The Big Move to Albuquerque is beginning. Take Off Date is June 1st---a mere few days away and we are in the throes of packing and cleaning and putting away memories.
Today, the IRC came to pick up our unneeded furniture (my couch, his chair, my bed). My apartment is now empty of all large furniture, but filled with boxes of wedding presents and books. I haven't even started on my clothes (right now, I'm envisioning trashbags).
It's sad, though, this packing away of my life. I know how corny this sounds, but it really is saying goodbye to a stage in my life. My single life is over, for real this time. Even though we're married now, not sharing space makes the marriage feel a little fake. We still have "mine" and "his." But in a few short days, we'll just have "ours." Our house. Our yard. Our dishes. Our couch. Our bed (beautiful and new!). And Our Bathroom (the biggest adjustment, I'm sure).

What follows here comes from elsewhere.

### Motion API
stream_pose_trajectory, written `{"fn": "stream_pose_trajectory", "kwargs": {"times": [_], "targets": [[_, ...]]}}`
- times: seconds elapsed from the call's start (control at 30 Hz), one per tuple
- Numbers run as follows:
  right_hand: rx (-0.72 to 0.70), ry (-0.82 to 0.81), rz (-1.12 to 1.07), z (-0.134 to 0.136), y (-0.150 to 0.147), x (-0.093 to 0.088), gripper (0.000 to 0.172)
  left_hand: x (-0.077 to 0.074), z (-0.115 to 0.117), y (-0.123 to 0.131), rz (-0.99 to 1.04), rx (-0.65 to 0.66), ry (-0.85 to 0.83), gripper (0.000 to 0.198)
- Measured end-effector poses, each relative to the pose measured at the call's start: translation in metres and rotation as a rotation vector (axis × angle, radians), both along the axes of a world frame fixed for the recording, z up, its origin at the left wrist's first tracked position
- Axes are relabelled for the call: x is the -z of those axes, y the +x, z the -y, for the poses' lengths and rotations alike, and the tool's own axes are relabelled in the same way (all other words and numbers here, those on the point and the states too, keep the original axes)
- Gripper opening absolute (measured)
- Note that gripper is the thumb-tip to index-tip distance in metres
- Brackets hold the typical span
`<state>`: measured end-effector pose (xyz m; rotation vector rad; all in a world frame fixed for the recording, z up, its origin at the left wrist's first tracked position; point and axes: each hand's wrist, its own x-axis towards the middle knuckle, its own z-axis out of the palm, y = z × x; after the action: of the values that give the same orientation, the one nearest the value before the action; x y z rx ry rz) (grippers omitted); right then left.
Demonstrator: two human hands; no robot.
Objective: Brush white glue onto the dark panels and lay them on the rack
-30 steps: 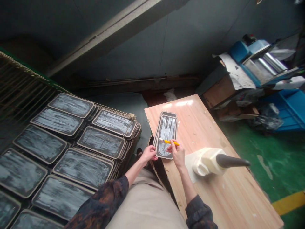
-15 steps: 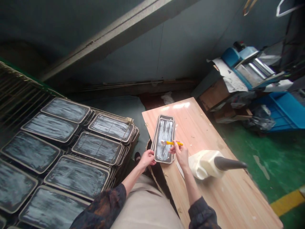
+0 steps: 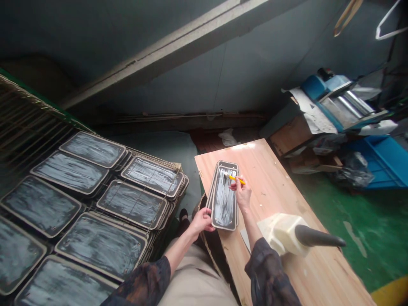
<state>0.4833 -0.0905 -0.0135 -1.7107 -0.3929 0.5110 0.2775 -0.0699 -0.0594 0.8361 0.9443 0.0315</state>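
My right hand [image 3: 242, 194] is closed round a small yellow-handled brush [image 3: 237, 180]. Its pale bristles touch the upper part of a dark rectangular panel [image 3: 224, 199] with rounded corners and a light rim. White streaks cover most of the panel's face. It lies slightly askew on another similar panel or panels, near the left edge of the wooden table [image 3: 248, 161]. My left hand [image 3: 203, 221] pinches the panel's lower left edge; its fingertips are partly hidden. Right of my right forearm is a cream plastic bottle [image 3: 282, 233] with a long black conical nozzle.
At left, several stacks of white-streaked panels [image 3: 134, 202] rest beside a wire rack [image 3: 35, 110]. A blue machine with metal rollers [image 3: 347, 104] stands at the far right, above a blue bin [image 3: 390, 157]. Green floor [image 3: 318, 191] lies beyond the table.
The brush has moved from the middle of the panel towards its far end, with my right hand. My left hand stays at the panel's lower left edge. The whole view has shifted slightly.
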Motion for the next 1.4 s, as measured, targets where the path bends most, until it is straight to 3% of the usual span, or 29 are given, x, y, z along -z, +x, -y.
{"fn": "stream_pose_trajectory", "kwargs": {"times": [0.1,0.23,0.33,0.47,0.63,0.73,0.83,1.0,1.1,1.27,1.4], "targets": [[-0.009,-0.019,-0.107,0.026,-0.009,-0.008,0.047,-0.006,-0.007,-0.001,0.126,-0.033,-0.138,0.044],[0.224,0.066,0.01,0.071,-0.013,-0.026,0.042,-0.026,-0.017,0.0,0.296,0.008,-0.279,0.044],[0.328,0.066,0.111,0.097,-0.014,-0.027,0.041,-0.049,-0.025,0.008,0.427,-0.02,-0.359,0.042],[0.221,-0.101,0.239,0.115,-0.023,-0.001,0.04,-0.085,-0.04,0.027,0.564,-0.12,-0.387,0.046],[-0.161,-0.432,0.494,0.113,-0.049,0.048,0.038,-0.136,-0.067,0.046,0.694,-0.153,-0.263,0.051],[-0.291,-0.483,0.564,0.109,-0.059,0.07,0.043,-0.159,-0.082,0.039,0.714,-0.18,-0.145,0.056],[-0.307,-0.48,0.603,0.109,-0.058,0.085,0.043,-0.169,-0.093,0.014,0.711,-0.272,-0.024,0.059],[-0.274,-0.546,0.601,0.108,-0.053,0.09,0.047,-0.165,-0.099,-0.055,0.586,-0.518,0.196,0.058],[-0.237,-0.566,0.597,0.105,-0.054,0.085,0.049,-0.151,-0.094,-0.101,0.408,-0.705,0.298,0.054],[-0.194,-0.597,0.605,0.102,-0.058,0.084,0.053,-0.095,-0.063,-0.158,0.22,-0.912,0.311,0.052],[-0.183,-0.622,0.623,0.102,-0.058,0.084,0.056,-0.057,-0.041,-0.172,0.069,-1.013,0.266,0.056]]}}
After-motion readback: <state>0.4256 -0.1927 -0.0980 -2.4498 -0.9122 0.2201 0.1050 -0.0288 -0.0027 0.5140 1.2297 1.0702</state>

I'm scared about moving. Will I find a job? Will I make friends? Will Albuquerque someday feel like home? Will I find good stores to shop at? I know the true answer to these questions is yes, but how long will it take?
Tucson has been my home for the last 1.5 years, and some of them have been good months. But there have also been very sad months. Even though I am brokenhearted to be leaving the city that I call home, in some ways, I feel like I am finally saying goodbye to one of the saddest and hardest times of my life. I truly am closing a chapter in my life and moving forward to the new, the exciting and the completely unknown.